Focus on Infectious Disease: Reducing the Threat of ‘Flu-Imposter’ Adenovirus

Biotech_ResearchUncategorized

It may feel like the flu — and be just as grave of a health threat — but it’s not the flu. It’s adenovirus, an infectious disease that often goes undetected because it presents itself almost identically to influenza. Symptoms for both diseases include fever, headache and body aches. Both are highly contagious and spread through coughing or sneezing. In fact, they’re so similar that only diagnostic testing can confirm which virus is causing an infection.

Historically, adenovirus is associated with outbreaks of acute respiratory illness that spread in the close quarters of U.S. military recruit training facilities in the 1950s. The first vaccine was developed in 1956, and several other vaccines emerged in the decades that followed. However, the vaccine is still limited to military personnel. The seemingly low number of non-military cases hasn’t justified the cost of surveillance or wider vaccination efforts.

Now, however, scientists from Lovelace have conducted research that shows it may be time for the U.S. to consider changing its practice.

In a study that received national attention earlier this year, Lovelace virologist Adriana Kajon, Ph.D., analyzed the genetic sequences of 36 adenovirus samples collected from otherwise healthy teenagers, college students, elderly patients in long-term care facilities, and one cancer patient, during an outbreak that lasted from 2011 to 2015.

The Centers for Disease Control and Prevention (CDC) published the findings in its journal Emerging Infectious Diseases.

Lovelace found that during the outbreak, physicians followed treatment guidelines by testing for adenovirus after patients didn’t respond to flu treatment. However, this was too late for many individuals hit with the virus. Four patients died from complications of adenovirus infection. In addition, a 26-year old man experienced respiratory distress and spent five days in intensive care, and a 43-year-old woman experienced brain swelling and bleeding, requiring a month-long hospital stay.

“These reports are probably the tip of the iceberg,” Dr. Kajon said in a nationally broadcast interview on NBC News. “We need more surveillance.”

Dr. Kajon also was recently featured on Santa Fe Public Radio. (Listen here: Another Flu-like Virus Has Surfaced After The Worst Flu Season In Years)

Samples from this outbreak were first isolated by the CDC and tested for human adenovirus type 4 (HAdV-4). Dr. Kajon and her team then extracted the viral DNA of these HAdV-4 positive samples and sequenced the genomes of 12 representative isolates. Following next-generation sequencing reactions at Wadsworth Center’s Applied Genomic Technology Core, Lovelace completed the mapping, assembly and accuracy confirmation at its Biological Safety Level (BSL) 2 facility.

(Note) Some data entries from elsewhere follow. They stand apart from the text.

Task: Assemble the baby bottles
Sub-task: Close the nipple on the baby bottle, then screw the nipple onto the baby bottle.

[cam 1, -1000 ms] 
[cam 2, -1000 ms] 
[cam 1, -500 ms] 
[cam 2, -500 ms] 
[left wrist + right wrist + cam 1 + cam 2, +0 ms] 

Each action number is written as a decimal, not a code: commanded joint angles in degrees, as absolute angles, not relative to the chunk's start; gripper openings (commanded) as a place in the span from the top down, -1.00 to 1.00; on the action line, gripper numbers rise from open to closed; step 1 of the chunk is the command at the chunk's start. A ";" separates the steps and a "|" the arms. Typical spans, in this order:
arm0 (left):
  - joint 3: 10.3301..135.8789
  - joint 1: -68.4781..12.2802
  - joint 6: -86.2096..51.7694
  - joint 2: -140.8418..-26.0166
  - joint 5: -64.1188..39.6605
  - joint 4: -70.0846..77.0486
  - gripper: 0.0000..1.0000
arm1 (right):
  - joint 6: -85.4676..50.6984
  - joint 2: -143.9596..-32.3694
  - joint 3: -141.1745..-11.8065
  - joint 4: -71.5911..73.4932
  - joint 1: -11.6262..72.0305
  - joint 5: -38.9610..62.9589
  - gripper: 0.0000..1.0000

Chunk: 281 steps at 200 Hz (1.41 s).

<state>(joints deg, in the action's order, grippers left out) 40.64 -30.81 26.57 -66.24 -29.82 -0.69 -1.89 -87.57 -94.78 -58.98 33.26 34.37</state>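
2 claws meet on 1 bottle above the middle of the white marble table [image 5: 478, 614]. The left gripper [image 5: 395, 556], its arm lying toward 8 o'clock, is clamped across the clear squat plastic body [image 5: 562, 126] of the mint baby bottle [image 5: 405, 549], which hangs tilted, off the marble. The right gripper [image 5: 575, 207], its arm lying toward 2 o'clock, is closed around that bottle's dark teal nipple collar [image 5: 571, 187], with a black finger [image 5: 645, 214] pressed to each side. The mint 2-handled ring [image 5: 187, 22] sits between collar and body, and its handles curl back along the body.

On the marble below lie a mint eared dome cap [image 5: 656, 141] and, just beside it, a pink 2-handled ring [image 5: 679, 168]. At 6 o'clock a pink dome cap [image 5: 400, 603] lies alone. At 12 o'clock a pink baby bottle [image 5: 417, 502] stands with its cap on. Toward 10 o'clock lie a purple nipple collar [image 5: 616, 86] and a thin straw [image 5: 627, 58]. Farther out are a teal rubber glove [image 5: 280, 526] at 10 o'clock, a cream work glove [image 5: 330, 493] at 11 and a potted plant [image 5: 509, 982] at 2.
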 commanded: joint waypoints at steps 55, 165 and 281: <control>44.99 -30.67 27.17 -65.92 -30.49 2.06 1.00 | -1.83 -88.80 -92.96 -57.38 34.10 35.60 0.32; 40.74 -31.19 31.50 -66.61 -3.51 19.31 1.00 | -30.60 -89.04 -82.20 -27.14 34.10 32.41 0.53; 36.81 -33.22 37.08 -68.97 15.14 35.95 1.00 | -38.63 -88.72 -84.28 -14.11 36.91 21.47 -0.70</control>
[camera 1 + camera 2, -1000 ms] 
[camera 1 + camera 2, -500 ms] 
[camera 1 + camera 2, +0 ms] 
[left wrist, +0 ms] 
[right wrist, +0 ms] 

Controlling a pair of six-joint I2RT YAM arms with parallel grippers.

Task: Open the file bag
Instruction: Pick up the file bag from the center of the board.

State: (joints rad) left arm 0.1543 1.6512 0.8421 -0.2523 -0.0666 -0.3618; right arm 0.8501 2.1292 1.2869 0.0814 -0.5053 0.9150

Lovelace scientists found adenovirus variants 4a1 and 4a2 in these majority of these patients. These are the same variants commonly detected in military recruits before vaccination reduces infection levels. The findings suggest a public health benefit to wider surveillance of adenovirus, and encourages consideration of making the vaccine available to susceptible populations living in closed communities, such as college dorms, summer camps and long-term care facilities.

“Adenovirus is a vaccine-preventable disease,” Dr. Kajon said. “A life is a life. Losing a loved one to viral pneumonia when you know it could have been prevented is something that should never happen when we have the right tools to treat it.”

Lovelace Biomedical works closely with pharmaceutical and biotech companies to advance to methods that can prevent and treat infectious diseases such as adenovirus or flu. In addition to Lovelace Biomedical’s BSL2 facility, our Albuquerque campus includes an Animal Biosafety Level (ABSL) 3 facility that’s equipped for thorough evaluation of highly pathogenic and low-pathogenic infectious diseases.